## WORK TO BE COMPLETED
Filter the entries for lines with the word "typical".

(Beginning of DATA SUPPLIED)

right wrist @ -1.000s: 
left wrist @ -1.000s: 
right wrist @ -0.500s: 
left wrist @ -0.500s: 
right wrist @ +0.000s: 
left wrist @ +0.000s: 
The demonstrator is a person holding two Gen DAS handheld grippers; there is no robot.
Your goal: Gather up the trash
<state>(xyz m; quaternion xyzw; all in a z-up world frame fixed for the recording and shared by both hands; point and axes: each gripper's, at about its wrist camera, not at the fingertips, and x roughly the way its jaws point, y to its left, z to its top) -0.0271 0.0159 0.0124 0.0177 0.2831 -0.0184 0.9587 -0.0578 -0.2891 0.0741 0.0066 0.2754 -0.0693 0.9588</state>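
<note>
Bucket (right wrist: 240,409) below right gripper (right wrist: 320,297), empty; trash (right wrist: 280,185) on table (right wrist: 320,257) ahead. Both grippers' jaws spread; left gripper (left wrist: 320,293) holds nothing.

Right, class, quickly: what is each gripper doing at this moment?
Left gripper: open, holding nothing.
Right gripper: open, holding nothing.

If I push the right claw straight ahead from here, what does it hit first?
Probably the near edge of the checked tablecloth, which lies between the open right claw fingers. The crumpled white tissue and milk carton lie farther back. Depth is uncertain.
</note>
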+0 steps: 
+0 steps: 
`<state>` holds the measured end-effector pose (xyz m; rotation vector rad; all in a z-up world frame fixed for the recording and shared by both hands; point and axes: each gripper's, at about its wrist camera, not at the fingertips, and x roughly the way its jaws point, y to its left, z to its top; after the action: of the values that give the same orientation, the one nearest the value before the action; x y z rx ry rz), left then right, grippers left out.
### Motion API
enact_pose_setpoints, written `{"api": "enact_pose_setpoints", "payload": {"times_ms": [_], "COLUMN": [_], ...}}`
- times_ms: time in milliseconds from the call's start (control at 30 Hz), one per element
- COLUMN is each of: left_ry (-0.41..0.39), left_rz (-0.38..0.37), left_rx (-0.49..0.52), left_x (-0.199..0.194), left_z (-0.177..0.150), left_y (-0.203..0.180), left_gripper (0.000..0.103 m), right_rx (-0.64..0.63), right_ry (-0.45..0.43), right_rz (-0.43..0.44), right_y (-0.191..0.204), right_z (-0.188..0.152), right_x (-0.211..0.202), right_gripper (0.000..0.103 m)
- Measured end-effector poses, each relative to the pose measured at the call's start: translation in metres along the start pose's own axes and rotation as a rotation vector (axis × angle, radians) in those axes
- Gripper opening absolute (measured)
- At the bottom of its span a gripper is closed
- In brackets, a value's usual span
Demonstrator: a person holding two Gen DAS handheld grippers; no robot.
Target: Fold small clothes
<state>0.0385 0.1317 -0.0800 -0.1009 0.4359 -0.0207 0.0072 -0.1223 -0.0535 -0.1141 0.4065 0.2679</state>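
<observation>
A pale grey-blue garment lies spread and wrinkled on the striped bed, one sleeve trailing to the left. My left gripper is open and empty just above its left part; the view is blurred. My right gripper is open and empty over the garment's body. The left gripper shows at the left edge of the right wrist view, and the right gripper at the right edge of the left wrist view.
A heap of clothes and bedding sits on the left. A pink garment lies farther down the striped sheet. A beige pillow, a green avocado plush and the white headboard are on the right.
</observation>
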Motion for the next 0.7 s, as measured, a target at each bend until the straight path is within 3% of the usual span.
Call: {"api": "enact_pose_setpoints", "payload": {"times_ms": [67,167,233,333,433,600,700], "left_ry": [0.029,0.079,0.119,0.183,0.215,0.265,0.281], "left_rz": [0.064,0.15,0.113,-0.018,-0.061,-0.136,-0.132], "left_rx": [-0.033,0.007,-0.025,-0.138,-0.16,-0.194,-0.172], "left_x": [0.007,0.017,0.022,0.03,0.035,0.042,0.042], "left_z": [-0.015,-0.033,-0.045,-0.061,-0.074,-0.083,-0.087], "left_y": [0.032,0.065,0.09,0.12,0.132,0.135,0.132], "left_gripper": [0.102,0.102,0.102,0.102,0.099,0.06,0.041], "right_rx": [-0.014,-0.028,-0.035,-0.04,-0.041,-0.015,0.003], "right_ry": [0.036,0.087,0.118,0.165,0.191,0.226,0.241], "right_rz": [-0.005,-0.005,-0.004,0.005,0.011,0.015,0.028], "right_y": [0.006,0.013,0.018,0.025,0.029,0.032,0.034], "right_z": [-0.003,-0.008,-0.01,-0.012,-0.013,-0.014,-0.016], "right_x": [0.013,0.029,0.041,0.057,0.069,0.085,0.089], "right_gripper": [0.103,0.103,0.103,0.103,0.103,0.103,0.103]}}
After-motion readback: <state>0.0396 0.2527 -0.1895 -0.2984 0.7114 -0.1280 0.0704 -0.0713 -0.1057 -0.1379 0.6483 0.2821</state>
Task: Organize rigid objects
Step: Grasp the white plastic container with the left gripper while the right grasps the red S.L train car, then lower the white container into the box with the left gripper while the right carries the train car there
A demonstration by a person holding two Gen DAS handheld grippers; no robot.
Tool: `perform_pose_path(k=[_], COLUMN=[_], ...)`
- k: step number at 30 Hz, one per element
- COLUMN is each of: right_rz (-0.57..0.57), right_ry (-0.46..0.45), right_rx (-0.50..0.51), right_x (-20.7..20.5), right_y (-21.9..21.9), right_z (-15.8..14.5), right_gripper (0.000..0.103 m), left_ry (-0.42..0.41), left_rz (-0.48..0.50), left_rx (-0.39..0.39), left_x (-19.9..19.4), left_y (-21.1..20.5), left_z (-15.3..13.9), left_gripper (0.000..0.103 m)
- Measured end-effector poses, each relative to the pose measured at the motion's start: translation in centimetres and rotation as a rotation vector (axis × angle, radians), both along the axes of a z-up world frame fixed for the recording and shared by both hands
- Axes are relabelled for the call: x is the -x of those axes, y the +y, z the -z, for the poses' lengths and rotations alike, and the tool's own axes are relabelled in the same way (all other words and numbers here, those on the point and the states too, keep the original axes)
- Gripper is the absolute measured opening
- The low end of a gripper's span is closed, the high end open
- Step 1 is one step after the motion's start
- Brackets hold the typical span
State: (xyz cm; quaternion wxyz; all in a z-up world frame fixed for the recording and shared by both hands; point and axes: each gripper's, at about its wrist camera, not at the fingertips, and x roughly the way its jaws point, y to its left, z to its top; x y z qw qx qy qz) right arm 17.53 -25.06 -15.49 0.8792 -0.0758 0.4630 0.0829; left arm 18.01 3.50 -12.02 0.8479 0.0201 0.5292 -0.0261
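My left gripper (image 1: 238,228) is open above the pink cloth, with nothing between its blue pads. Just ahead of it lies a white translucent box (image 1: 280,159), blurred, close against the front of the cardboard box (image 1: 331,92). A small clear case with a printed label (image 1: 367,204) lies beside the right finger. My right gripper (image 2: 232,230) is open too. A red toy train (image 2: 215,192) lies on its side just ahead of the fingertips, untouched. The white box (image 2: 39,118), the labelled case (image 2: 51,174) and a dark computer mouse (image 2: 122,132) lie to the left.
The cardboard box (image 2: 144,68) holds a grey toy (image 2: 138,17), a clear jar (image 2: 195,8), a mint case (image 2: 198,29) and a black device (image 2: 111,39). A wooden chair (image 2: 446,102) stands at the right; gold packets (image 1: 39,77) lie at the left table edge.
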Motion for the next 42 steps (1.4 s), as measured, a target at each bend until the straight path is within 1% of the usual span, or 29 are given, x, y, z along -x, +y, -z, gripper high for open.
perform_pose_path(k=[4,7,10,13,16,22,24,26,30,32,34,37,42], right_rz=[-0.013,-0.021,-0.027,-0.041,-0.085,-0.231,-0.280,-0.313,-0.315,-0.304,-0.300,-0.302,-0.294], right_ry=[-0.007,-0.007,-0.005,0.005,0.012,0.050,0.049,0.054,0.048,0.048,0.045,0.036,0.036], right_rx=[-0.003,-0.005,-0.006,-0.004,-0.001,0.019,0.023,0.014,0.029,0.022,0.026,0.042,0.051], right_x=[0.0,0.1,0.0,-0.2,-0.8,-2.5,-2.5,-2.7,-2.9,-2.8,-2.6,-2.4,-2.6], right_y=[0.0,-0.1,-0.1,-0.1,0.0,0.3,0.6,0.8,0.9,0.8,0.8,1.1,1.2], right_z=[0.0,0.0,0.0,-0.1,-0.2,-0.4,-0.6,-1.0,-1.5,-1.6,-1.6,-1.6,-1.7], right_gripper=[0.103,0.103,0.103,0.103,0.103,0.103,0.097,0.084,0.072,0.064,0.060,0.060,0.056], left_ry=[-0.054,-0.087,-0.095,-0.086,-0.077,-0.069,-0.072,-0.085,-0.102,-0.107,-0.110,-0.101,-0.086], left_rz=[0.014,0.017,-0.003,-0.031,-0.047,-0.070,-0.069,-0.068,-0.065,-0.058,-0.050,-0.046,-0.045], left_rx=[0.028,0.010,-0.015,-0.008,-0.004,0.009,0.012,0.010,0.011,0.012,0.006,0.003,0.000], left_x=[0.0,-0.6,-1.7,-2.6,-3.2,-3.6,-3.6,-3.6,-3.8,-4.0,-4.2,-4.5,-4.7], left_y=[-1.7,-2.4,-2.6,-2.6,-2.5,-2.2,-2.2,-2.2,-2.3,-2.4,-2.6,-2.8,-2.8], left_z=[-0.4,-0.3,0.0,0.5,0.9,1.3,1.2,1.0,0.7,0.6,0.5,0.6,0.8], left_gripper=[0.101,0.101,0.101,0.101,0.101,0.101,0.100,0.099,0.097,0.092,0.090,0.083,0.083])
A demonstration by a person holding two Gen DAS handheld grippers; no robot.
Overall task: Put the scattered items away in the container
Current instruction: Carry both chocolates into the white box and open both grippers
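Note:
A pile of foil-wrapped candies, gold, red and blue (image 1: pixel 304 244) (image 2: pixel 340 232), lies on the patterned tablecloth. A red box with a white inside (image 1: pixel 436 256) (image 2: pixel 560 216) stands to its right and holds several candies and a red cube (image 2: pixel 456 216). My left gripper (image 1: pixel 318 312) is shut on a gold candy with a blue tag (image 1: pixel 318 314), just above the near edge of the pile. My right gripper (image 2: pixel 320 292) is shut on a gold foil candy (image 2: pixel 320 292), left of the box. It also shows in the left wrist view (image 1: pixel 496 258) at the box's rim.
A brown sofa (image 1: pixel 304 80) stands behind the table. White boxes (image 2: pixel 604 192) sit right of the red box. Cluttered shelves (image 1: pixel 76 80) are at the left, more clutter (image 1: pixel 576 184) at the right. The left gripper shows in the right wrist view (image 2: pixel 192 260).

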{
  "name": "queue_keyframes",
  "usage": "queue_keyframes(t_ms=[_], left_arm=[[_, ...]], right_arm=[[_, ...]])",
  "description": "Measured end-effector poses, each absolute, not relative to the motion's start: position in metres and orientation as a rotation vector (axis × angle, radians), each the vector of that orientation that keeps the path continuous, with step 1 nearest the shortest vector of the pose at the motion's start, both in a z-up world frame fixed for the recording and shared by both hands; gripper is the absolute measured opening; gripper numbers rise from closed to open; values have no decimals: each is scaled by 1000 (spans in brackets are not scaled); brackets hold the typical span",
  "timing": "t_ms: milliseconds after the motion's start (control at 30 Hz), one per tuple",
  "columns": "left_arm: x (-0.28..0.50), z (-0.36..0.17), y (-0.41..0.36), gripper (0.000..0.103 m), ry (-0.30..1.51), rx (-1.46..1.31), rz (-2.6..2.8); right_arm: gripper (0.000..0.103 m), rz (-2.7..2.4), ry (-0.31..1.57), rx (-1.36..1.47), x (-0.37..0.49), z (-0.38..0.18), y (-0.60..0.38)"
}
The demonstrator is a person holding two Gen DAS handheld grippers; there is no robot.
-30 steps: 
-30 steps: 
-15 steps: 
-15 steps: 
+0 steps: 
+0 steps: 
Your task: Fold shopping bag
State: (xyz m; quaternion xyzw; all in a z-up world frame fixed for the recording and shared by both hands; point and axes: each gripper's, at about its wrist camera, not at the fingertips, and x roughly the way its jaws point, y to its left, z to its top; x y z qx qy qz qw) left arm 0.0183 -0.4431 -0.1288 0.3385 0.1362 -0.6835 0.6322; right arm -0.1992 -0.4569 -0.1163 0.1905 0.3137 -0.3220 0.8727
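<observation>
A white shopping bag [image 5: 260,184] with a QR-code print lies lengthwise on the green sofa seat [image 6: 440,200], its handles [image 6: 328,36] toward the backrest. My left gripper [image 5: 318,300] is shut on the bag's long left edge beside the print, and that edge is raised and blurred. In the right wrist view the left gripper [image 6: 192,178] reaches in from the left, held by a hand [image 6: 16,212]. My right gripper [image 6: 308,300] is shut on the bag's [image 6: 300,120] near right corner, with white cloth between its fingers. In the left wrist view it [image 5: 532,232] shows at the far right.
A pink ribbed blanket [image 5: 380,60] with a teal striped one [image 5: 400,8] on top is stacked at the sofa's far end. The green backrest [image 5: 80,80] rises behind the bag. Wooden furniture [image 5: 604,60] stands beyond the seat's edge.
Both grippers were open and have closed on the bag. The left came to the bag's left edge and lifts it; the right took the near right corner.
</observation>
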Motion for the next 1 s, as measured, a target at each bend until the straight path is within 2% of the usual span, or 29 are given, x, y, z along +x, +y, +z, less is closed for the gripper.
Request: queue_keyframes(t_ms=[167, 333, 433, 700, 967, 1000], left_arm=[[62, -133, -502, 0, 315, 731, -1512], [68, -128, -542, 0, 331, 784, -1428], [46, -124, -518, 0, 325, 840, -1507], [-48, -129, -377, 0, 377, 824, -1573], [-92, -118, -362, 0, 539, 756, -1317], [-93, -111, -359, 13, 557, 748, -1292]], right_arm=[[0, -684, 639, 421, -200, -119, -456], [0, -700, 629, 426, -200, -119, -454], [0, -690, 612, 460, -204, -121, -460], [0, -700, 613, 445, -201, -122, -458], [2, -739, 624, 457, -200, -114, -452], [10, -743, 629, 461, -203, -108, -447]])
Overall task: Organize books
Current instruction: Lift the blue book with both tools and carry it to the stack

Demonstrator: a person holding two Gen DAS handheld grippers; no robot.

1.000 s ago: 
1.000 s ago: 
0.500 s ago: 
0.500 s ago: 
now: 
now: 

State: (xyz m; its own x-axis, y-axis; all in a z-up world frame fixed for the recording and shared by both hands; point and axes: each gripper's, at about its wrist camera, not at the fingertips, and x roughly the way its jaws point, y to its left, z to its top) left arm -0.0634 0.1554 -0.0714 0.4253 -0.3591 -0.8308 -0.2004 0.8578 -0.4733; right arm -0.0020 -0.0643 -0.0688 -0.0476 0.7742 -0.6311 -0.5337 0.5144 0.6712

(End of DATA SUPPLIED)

## SOLUTION TO THE EXERCISE
- Brackets hold the typical span
  "description": "Measured end-effector poses, each absolute, not relative to the motion's start: position in metres and orientation as a rotation vector (axis × angle, radians), each the vector of that orientation that keeps the path continuous, with step 1 nearest the shortest vector of the pose at the motion's start, both in a z-up world frame fixed for the recording and shared by both hands; gripper is the absolute measured opening; gripper numbers rise from closed to open; values have no decimals: each is scaled by 1000 (spans in brackets are not scaled); brackets hold the typical span",

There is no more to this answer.